The patterns exhibited by the highest 17β‐estradiol treatment strategy might indicate that extreme physiological dosing of steroids confounds the observable results during extended replacement periods and might indicate a limitation to the present data. The highest dose yielded a moderate increase in wheel running (distance = 4.90 ± 1.20 km) that remained significantly (post hoc P = 0.02) lower than the control group at the beginning of the study (distance = 9.29 ± 3.18 km). The use of high dosages of 17β‐estradiol appears to stunt the recovery effects of 17β‐estradiol on wheel running patterns warranting a cautious approach to the interpretation of the data. This study is further limited by the lower numbers of animals used in this study and by the inherent difficulties associated with terminal blood collection techniques in small rodents. Both of these factors invariably reduced the power to discern significant differences between the treatment groups with regard to 17β‐estradiol levels as measure by ELISA. This concern, however, is significantly reduced due to the available urinary bladder content data that clearly illustrates increasing distension of the urinary bladder with increases in 17β‐estradiol exposure. The urinary bladder content data are a secondary bioassay that demonstrates a clear trend illustrating increased levels of estrogens in the treatment animals do not result in changes to wheel running patterns. Lastly, the use of only male C57BL/6J mice prevents crossover of these results to female C57BL/6J mice, but it is whole expected that a similar trend would be exhibited in female mice.

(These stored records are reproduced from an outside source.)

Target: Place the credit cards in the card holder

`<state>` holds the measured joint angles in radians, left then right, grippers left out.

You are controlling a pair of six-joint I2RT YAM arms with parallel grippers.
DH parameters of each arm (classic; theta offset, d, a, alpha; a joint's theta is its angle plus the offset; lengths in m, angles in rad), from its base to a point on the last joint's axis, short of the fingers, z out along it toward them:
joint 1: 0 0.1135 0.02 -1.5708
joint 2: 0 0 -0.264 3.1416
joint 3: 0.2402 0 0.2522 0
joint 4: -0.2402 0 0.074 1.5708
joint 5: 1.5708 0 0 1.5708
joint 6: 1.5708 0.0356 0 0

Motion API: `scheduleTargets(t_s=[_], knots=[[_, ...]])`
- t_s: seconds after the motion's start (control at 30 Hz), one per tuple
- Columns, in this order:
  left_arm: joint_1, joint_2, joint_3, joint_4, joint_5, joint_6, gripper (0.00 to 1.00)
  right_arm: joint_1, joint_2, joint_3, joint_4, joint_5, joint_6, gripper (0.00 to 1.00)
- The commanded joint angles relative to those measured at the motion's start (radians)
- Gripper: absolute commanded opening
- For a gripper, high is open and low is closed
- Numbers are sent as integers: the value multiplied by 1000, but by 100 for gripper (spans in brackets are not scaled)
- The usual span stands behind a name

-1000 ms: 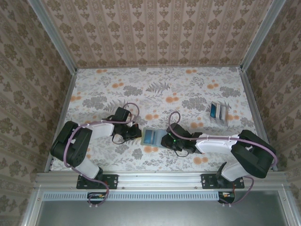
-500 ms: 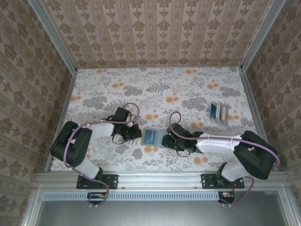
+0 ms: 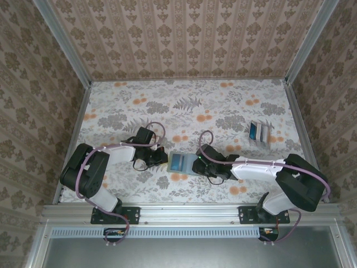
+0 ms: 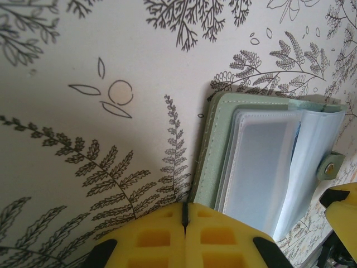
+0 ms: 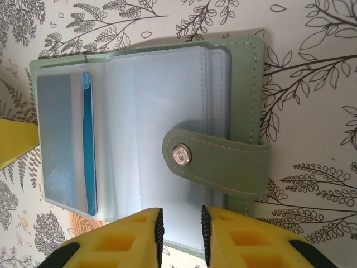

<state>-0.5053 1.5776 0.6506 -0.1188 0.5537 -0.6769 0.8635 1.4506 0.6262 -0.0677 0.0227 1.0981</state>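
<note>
The card holder point(image 3: 181, 163) lies open on the table between my two grippers, sage-green outside with pale clear sleeves inside point(image 5: 145, 128). A blue-edged card point(image 5: 88, 151) sits in its left sleeve. The strap with its snap point(image 5: 181, 154) lies folded over the pages. My left gripper point(image 4: 184, 215) is shut, its tips at the holder's point(image 4: 262, 162) left edge with nothing between them. My right gripper point(image 5: 179, 231) hovers over the holder's near edge, its jaws a narrow gap apart and empty. More credit cards point(image 3: 259, 133) lie in a small stack at the back right.
The floral table cloth point(image 3: 184, 106) stretches bare behind the holder. Patterned walls with metal rails point(image 3: 294, 106) enclose the table on three sides. Both arms point(image 3: 100, 162) point(image 3: 268, 167) lie low along the near edge.
My right gripper has edged slightly left toward the holder's middle. The left gripper and the holder have stayed put.
</note>
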Motion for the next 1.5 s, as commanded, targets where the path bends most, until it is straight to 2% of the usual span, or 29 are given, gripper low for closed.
scheduleTargets(t_s=[0.0,0.87,1.47], knots=[[-10,24,15,-4,10,16,2,7,22,21,0,-6,-12,28],[-10,22,-5,11,10,16,2,13,60,23,28,-16,4,26],[-9,24,-6,19,12,14,2,14,50,-9,134,-28,34,29]])
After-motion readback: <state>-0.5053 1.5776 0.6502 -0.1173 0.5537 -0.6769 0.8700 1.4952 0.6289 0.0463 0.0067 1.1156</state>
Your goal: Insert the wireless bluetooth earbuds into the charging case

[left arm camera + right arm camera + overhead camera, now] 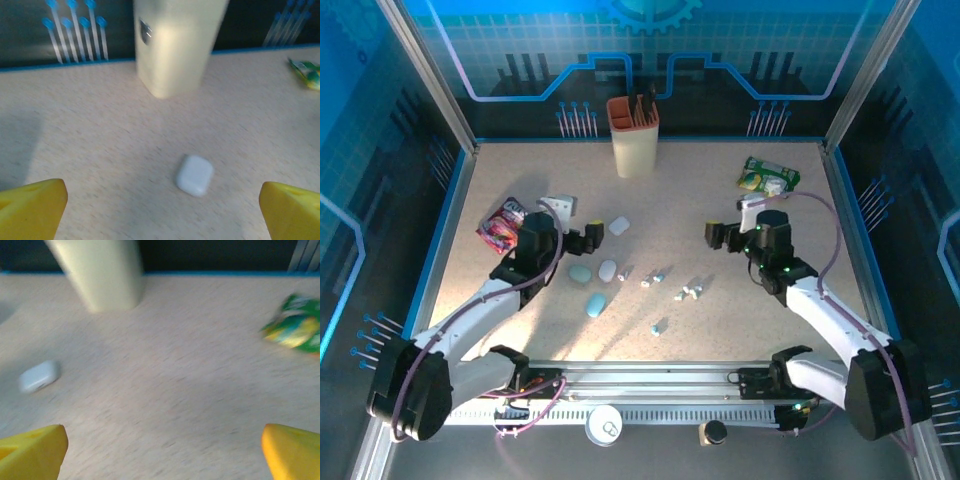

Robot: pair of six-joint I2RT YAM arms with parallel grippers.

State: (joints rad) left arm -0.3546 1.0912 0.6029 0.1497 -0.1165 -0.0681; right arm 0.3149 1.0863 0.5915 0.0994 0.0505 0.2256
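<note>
**Arm pose.** The left arm is reaching forward from its base over the left half of the table [520, 170]. It is holding the left gripper [592, 237] turned toward the table's middle, just beside a white case [619, 226]. The right arm is reaching forward on the opposite side, with the right gripper [712, 236] facing inward toward the left one. In each wrist view the yellow fingertips, left [35, 205] and right [32, 450], are standing wide apart at the lower corners. Only bare table is lying between them, and neither gripper is holding anything.

**Task items.** The earbuds [695, 290] are lying loose on the table in a scatter between the two arms, nearer the bases than either gripper and apart from every case. A second white case [608, 270], a teal case [581, 273] and a pale blue case [595, 304] are lying left of the scatter.

**Limits of view.**
- Both wrist views are blurring.
- The frame edge is cutting off the fingers and the top of the cream container [634, 135].
- The earbuds are too small to tell their orientation.
- I cannot tell whether any case lid is open.
- A green packet [768, 177] is smearing in the right wrist view.
</note>
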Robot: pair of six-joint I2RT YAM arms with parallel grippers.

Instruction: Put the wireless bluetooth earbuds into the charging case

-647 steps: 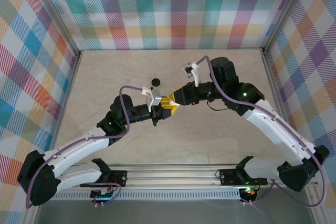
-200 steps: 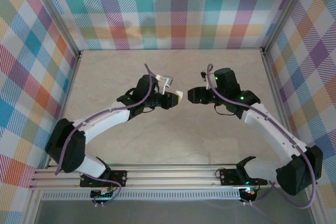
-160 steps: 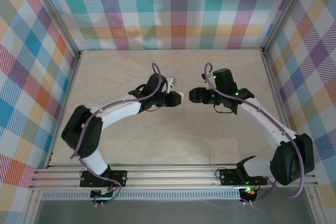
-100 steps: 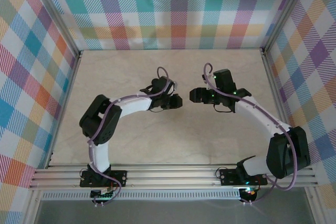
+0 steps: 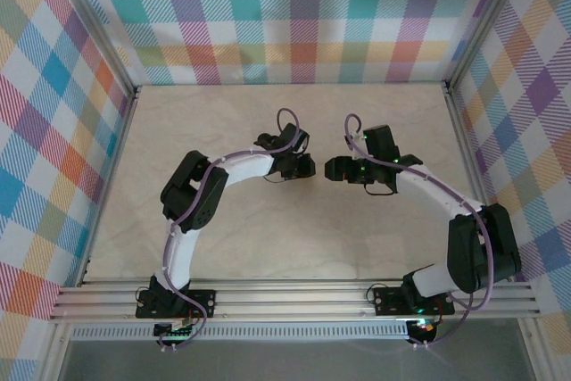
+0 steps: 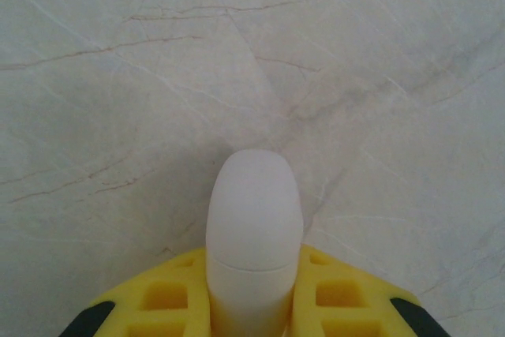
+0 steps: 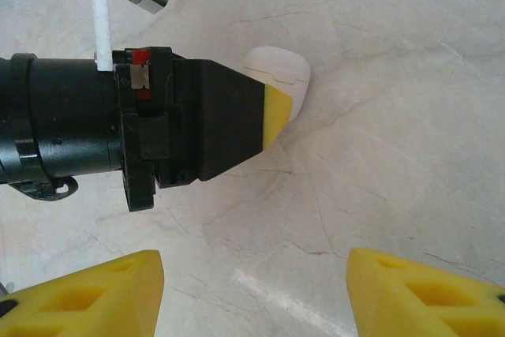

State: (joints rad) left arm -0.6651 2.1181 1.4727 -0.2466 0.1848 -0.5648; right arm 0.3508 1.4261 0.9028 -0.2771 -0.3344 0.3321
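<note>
Your left gripper (image 6: 252, 309) is clamped on the charging case (image 6: 254, 226) near the middle of the table (image 5: 178, 131). The case's long axis runs along the fingers, its rounded end pointing right toward your right gripper (image 7: 254, 286), whose jaws stand apart.

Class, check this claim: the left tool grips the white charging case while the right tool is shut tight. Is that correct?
Wrong about the right tool: it is open, its yellow fingers wide apart with nothing between them, as the right wrist view shows. The left tool does grip the white charging case.
</note>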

In conclusion, this study has shown that estrogen‐induced urinary bladder distension does not adversely inhibit wheel running recovery during steroid treatment. This study also adds additional evidence for an androgen‐induced mechanism of physical activity regulation that is separate from the postulated estrogen‐induced regulatory mechanism. Future studies should focus on the further elucidation of the overlaps and dissonances between these two purported regulatory mechanisms.

Disclosures

The authors have nothing to disclose.